Beneficiary Engagement in Social Entrepreneurship: Perspectives on Social Value Creation Through the Lens of Care Ethics
Social value creation is central to social entrepreneurship theory and practice. While social entrepreneurship is usually posited as positive in that it promises to address complex social problems and achieve positive social change; recently, there have been numerous calls in the literature that question the ethical nature of social entrepreneurship, particularly with regard to how we know that it is in fact making a difference to its intended beneficiaries. Given that beneficiaries experience the positive outcomes of social entrepreneurship through social value creation, the thesis examines social value creation through the lens of care ethics from the perspectives of two key stakeholders – beneficiaries and social entrepreneurs – in a developing country context to offer critical insight into the field.
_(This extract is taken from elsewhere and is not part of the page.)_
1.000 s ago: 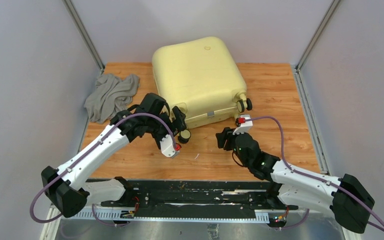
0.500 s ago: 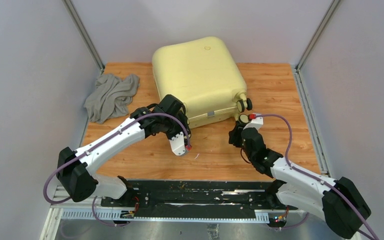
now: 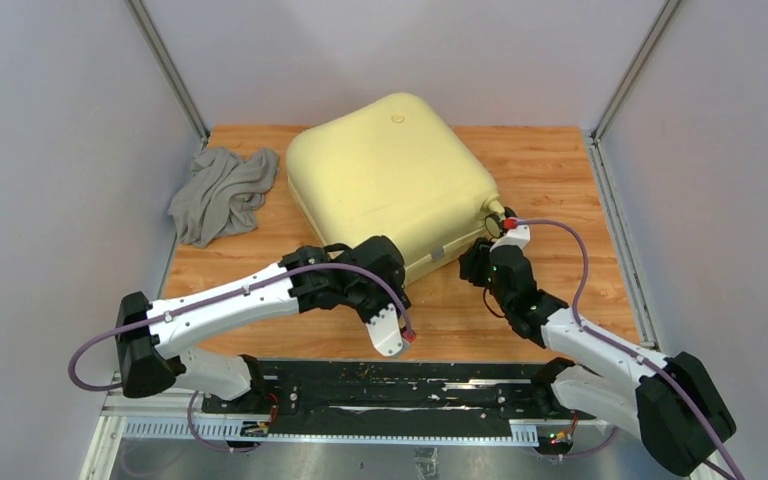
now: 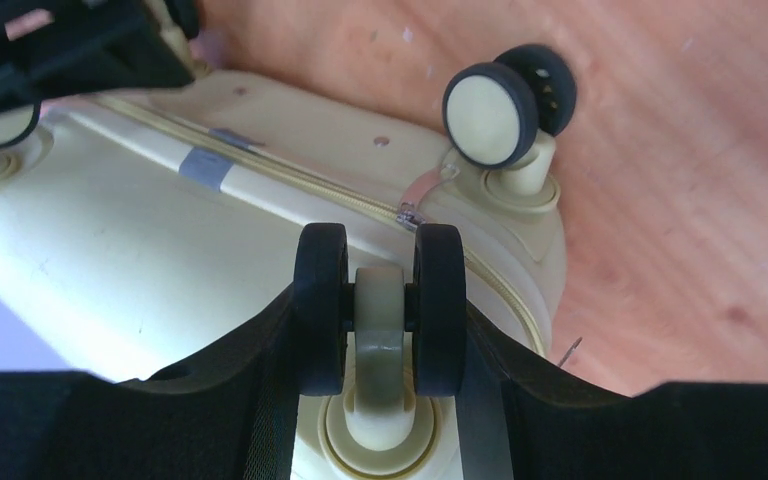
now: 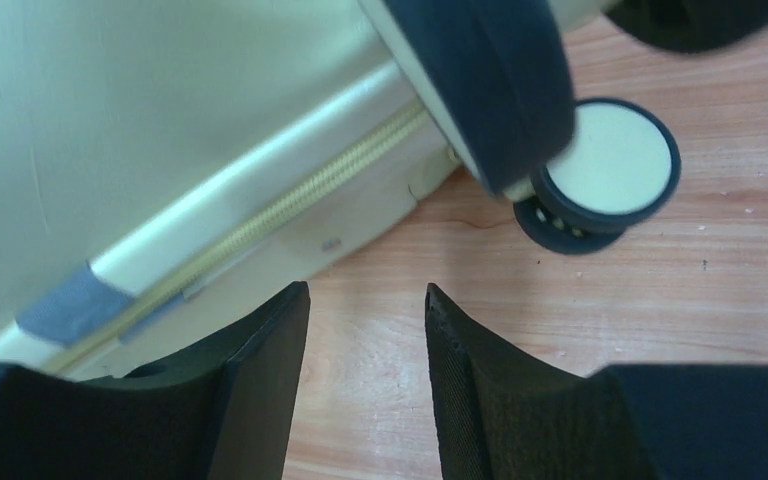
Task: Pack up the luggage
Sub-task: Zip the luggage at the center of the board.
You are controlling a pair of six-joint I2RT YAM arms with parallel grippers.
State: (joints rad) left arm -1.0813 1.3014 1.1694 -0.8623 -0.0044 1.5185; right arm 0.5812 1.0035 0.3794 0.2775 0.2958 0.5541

The thesis provides a theoretical framework to explore the beneficiary experience of social value creation and juxtaposes this experience against the social entrepreneur’s notion of the phenomenon. The thesis also systematically reviews the nascent literature on social value creation in social entrepreneurship. It further offers important insights into social entrepreneurship research methods within the context of a developing country in Southeast Asia. Four papers comprise the thesis, two of which are empirical papers and two are conceptual papers.
Paper One reinforces the relevance of social value creation to the ethical nature of social entrepreneurship by offering a framework of social value creation as care, drawn from the perspective of vulnerable beneficiaries within the context of a developing country. Using a multiple case study methodology, it offers an understanding of social value creation based on what beneficiaries care about in their work engagement with social enterprises.
Paper Two uses critical reflexivity to examine ethical tensions engendered in research fieldwork in a developing country context when implementing research protocols, crafted in a university in the developed world. It posits that closer consideration needs to be given to the contextual and relational aspects of ethical methods of doing social entrepreneurship research across cultural and international borders, particularly as it involves vulnerable research participants.
Paper Three is a systematic literature review of the empirical literature on social value creation in social entrepreneurship. Through a narrative synthesis, it depicts social value creation as a processual phenomenon that responds to opportunities to realise social impact through innovation and the collaboration of multiple actors as they engage in reciprocal relationships within a specific context. The paper discusses the implications of this finding on social entrepreneurship practice and suggests directions for future research towards a more inclusive and diverse conception of the social value creation construct.
Paper Four uses the social value creation as care framework of Paper One in a multiple case study to compare the perspectives of beneficiaries and social entrepreneurs on social value creation in social entrepreneurship. The empirical study contributes to the nascent literature on social entrepreneurship ethics and offers a critical view of the field by considering the power imbalance between these two key stakeholders. It enriches the contextual diversity of social entrepreneurship knowledge which is currently characterised by a paucity of research in non-Western, developing country contexts. The comparison of the two perspectives uncovers paradoxes of care in beneficiary engagement which must be confronted through reflexivity, cooperation, and dialogue.